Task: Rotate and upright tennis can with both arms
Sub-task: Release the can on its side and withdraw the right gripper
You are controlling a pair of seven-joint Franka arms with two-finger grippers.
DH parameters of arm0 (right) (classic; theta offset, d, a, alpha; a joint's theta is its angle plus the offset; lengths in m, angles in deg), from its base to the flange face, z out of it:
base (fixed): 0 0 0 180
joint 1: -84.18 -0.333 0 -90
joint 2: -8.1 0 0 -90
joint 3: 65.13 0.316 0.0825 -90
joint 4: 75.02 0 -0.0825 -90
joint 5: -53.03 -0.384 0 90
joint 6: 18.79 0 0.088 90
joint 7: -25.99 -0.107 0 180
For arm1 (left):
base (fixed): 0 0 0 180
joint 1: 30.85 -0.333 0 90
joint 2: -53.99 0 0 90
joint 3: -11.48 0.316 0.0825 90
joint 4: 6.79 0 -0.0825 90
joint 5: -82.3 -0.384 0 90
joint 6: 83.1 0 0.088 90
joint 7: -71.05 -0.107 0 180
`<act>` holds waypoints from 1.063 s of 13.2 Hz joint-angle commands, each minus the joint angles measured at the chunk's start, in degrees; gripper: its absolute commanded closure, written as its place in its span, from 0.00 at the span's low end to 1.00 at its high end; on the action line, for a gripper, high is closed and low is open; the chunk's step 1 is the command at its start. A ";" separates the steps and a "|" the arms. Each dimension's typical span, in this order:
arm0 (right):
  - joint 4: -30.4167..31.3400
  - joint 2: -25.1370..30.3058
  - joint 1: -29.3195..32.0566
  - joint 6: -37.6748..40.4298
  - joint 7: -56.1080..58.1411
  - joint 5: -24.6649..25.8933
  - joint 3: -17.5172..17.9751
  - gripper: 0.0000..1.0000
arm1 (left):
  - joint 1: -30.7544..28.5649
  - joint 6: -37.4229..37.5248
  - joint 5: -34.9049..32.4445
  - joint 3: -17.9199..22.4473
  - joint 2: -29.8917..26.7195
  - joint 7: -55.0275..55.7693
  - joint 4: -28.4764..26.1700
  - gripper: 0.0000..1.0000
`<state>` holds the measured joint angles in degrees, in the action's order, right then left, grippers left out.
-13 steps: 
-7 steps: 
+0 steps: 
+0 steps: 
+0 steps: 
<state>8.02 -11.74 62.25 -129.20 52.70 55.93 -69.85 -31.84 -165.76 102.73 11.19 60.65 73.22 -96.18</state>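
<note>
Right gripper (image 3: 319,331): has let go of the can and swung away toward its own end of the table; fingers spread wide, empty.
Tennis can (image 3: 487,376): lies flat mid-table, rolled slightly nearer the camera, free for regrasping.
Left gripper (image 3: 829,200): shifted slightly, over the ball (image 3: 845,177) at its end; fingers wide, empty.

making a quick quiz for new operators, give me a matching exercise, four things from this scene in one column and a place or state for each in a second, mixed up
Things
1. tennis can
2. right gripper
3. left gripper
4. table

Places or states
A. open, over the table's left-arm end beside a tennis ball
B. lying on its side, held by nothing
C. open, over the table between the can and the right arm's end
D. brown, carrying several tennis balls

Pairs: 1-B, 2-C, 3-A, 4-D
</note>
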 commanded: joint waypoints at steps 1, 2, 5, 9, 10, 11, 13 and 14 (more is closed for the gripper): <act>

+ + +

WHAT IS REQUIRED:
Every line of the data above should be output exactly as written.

SOLUTION TO THIS EXERCISE:
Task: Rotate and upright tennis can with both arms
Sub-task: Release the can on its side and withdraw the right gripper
You are controlling a pair of seven-joint Franka arms with two-finger grippers.
DH parameters of arm0 (right) (classic; theta offset, d, a, alpha; a joint's theta is its angle plus the offset; lengths in m, angles in deg), from its base to the flange face, z out of it:
base (fixed): 0 0 0 180
joint 1: -84.18 -0.333 0 -90
joint 2: -8.1 0 0 -90
joint 3: 65.13 0.316 0.0825 -90
joint 4: 75.02 0 -0.0825 -90
joint 5: -53.03 -0.384 0 90
joint 6: 18.79 0 0.088 90
joint 7: -25.99 -0.107 0 180
For arm1 (left):
base (fixed): 0 0 0 180
joint 1: 30.85 -0.333 0 90
joint 2: -53.99 0 0 90
joint 3: -11.48 0.316 0.0825 90
joint 4: 6.79 0 -0.0825 90
joint 5: -82.3 -0.384 0 90
joint 6: 83.1 0 0.088 90
joint 7: -71.05 -0.107 0 180
`<act>` holds waypoints from 1.063 s of 13.2 Hz joint-angle commands, each minus the joint angles measured at the chunk's start, in degrees; gripper: its absolute commanded closure, written as its place in its span, from 0.00 at the span's low end to 1.00 at its high end; on the action line, for a gripper, high is closed and low is open; the chunk's step 1 is the command at its start. A ";" separates the steps and a "|" the arms. Each dimension's typical span, in this order:
arm0 (right):
  - joint 4: -30.4167..31.3400
  - joint 2: -25.1370..30.3058
  - joint 1: -29.3195..32.0566
  - joint 6: -37.6748..40.4298
  - joint 7: -56.1080..58.1411
  - joint 5: -24.6649..25.8933
  - joint 3: -17.5172..17.9751
  - gripper: 0.0000..1.0000
arm1 (left):
  - joint 1: -30.7544..28.5649
  - joint 6: -37.4229..37.5248
  - joint 5: -34.9049..32.4445
  - joint 3: -17.9199..22.4473
  - joint 2: -29.8917..26.7195
  - joint 7: -55.0275..55.7693
  - joint 4: -28.4764..26.1700
  - gripper: 0.0000..1.0000
`<state>` holds the measured joint angles in degrees, in the action's order, right then left, grippers left out.
-13 steps: 
-7 steps: 
+0 steps: 
+0 steps: 
+0 steps: 
<state>8.02 -11.74 62.25 -129.20 52.70 55.93 -69.85 -31.84 -165.76 102.73 11.19 60.65 73.22 -96.18</state>
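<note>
Right gripper (image 3: 319,331): has let go of the can and swung away toward its own end of the table; fingers spread wide, empty.
Tennis can (image 3: 487,376): lies flat mid-table, rolled slightly nearer the camera, free for regrasping.
Left gripper (image 3: 829,200): shifted slightly, over the ball (image 3: 845,177) at its end; fingers wide, empty.

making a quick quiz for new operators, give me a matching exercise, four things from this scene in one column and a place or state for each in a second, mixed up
Things
1. tennis can
2. right gripper
3. left gripper
4. table

Places or states
A. open, over the table's left-arm end beside a tennis ball
B. lying on its side, held by nothing
C. open, over the table between the can and the right arm's end
D. brown, carrying several tennis balls

Pairs: 1-B, 2-C, 3-A, 4-D
</note>
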 commanded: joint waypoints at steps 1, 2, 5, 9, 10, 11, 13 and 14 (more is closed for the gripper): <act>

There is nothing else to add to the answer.